» **Aim of the exercise**: Below are the entries; count the lines in them that contain the word "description" and give only the number.

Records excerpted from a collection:
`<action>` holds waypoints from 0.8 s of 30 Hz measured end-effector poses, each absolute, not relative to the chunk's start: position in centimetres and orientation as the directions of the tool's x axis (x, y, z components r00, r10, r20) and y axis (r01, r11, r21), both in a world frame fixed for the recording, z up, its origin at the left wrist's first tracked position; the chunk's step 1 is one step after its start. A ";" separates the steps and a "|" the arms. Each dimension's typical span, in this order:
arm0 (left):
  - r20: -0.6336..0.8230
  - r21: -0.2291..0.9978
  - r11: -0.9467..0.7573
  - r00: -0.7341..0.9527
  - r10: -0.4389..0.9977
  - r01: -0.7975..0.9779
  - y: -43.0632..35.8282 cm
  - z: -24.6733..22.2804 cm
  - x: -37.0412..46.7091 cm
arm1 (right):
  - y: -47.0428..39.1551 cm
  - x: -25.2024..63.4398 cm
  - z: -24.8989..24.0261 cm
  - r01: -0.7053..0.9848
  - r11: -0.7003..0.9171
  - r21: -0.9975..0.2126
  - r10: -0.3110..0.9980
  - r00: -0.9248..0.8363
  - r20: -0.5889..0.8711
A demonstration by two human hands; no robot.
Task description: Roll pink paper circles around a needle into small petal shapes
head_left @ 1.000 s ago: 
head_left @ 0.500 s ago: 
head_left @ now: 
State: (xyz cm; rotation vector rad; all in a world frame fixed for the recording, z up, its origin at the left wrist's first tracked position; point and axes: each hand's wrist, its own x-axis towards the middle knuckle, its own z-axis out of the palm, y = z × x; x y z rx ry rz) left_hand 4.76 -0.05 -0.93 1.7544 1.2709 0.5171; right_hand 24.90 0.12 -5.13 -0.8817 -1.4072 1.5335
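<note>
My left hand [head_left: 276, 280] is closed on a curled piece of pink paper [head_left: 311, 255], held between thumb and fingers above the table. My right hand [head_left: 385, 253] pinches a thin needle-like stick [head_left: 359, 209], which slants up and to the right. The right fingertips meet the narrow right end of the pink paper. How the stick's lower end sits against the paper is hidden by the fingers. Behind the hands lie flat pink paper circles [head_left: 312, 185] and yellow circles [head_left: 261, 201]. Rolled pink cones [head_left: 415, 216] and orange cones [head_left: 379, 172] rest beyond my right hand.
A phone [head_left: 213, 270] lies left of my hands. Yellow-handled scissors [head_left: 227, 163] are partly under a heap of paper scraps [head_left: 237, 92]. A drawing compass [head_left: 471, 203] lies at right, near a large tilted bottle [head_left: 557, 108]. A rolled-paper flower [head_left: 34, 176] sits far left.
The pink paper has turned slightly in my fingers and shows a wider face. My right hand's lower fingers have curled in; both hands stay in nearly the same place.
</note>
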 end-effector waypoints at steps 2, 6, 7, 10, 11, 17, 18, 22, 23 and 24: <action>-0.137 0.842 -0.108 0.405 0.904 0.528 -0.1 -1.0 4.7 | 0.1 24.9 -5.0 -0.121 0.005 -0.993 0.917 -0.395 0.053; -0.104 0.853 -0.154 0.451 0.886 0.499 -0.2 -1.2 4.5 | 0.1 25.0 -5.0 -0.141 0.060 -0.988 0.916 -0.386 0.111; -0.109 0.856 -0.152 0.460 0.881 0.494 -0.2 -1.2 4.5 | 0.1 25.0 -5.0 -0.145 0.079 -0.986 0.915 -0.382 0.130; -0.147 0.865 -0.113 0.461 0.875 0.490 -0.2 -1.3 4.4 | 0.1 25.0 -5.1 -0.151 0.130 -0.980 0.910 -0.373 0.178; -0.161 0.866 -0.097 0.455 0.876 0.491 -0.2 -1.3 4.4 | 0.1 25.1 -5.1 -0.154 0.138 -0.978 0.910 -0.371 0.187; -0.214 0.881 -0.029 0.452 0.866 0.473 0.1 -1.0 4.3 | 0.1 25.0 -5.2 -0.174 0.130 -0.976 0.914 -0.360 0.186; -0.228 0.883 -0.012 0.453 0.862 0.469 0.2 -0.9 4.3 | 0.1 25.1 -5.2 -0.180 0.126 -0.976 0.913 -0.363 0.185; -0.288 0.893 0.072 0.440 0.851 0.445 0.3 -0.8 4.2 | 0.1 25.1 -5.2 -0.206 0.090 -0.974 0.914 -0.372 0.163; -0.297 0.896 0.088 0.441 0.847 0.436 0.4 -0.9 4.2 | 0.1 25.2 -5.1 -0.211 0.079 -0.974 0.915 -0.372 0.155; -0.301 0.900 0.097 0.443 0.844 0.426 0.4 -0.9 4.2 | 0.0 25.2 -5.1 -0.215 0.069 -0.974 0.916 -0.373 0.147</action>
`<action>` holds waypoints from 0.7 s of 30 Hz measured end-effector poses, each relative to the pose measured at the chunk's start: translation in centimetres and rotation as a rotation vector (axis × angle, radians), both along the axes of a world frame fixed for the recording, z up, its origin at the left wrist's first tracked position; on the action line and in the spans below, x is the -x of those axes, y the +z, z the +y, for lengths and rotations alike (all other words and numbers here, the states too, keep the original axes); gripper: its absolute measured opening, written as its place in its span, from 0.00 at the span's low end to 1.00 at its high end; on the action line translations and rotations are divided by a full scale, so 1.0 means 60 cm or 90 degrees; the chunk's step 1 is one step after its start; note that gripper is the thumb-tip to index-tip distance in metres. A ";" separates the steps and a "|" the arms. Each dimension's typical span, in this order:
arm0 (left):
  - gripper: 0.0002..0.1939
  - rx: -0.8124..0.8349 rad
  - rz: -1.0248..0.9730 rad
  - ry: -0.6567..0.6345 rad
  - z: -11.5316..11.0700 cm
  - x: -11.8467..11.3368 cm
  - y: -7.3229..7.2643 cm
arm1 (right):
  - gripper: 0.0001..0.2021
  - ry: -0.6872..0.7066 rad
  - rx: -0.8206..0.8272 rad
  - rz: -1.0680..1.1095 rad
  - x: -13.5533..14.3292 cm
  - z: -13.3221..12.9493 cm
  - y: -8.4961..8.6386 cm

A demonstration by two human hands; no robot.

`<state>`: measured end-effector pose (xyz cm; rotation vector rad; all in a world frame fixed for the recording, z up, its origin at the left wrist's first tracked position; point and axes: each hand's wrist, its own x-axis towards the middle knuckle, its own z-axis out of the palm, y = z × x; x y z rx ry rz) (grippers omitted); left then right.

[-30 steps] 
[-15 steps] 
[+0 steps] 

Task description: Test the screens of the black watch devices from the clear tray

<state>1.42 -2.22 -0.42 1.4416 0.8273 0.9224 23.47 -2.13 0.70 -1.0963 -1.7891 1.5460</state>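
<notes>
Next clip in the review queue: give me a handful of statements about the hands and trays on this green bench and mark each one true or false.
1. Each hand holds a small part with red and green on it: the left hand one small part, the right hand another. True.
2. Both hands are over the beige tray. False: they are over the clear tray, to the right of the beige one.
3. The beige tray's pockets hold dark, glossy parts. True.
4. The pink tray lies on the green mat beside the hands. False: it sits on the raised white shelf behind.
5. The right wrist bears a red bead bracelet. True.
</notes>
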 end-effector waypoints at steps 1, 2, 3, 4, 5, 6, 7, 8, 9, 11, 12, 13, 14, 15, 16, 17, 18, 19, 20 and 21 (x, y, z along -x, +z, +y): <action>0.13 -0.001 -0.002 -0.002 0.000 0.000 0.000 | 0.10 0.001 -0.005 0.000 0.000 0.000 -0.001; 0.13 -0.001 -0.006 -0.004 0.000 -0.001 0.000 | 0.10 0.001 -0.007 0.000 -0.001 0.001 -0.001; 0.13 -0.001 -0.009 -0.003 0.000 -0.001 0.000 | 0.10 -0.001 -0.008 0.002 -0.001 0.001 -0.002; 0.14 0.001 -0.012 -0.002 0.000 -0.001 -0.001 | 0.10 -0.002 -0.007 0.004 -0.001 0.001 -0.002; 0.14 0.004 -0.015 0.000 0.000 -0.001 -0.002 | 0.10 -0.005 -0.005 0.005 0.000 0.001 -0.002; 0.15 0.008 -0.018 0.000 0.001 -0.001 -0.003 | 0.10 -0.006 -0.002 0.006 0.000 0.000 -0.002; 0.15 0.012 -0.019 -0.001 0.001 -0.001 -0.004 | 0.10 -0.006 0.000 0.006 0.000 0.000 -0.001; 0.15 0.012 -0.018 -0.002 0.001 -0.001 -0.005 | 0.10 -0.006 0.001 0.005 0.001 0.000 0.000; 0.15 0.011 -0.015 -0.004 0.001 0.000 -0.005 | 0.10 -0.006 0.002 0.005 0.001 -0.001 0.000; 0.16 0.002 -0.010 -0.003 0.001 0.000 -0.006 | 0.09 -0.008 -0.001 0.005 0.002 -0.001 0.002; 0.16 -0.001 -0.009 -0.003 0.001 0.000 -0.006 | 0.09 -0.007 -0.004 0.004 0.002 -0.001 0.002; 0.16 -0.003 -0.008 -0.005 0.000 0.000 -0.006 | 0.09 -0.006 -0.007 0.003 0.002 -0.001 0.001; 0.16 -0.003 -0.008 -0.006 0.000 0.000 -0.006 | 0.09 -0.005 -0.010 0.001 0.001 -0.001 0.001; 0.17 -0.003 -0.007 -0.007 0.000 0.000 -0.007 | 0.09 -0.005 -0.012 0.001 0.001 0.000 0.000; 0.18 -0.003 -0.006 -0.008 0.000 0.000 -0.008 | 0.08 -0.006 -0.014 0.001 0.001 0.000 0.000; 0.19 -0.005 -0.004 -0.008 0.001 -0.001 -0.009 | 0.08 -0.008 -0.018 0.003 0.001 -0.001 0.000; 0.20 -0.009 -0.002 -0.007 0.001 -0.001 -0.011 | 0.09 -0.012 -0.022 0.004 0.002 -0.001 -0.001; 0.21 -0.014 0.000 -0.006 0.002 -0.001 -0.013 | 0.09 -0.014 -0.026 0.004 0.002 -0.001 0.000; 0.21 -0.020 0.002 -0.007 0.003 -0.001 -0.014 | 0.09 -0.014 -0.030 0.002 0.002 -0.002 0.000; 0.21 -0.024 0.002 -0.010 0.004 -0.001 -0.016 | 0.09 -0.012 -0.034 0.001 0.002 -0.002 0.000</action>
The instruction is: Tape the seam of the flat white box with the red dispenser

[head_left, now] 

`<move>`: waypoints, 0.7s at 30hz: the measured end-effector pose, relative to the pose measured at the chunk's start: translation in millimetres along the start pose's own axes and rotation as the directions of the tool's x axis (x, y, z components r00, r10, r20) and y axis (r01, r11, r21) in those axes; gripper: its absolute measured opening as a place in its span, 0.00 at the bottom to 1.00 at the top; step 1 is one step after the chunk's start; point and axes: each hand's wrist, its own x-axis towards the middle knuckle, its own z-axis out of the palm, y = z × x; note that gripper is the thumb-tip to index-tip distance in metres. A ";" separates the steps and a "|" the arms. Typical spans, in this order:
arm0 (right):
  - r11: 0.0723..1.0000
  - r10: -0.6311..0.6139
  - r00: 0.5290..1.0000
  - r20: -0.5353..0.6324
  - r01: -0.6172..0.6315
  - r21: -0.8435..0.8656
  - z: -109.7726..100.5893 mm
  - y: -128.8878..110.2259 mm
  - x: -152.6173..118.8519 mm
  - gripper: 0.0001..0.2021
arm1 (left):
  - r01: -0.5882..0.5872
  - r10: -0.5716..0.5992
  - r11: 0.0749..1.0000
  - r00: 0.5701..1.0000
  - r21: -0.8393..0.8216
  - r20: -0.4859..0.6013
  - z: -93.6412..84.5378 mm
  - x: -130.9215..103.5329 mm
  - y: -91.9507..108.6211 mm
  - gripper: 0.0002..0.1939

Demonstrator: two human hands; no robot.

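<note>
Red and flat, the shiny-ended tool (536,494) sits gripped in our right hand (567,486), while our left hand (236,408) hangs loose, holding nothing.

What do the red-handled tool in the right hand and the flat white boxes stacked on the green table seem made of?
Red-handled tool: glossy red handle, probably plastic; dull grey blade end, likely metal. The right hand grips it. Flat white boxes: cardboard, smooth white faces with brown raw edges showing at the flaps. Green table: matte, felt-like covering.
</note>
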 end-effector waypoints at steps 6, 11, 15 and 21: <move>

» **Task result**: 2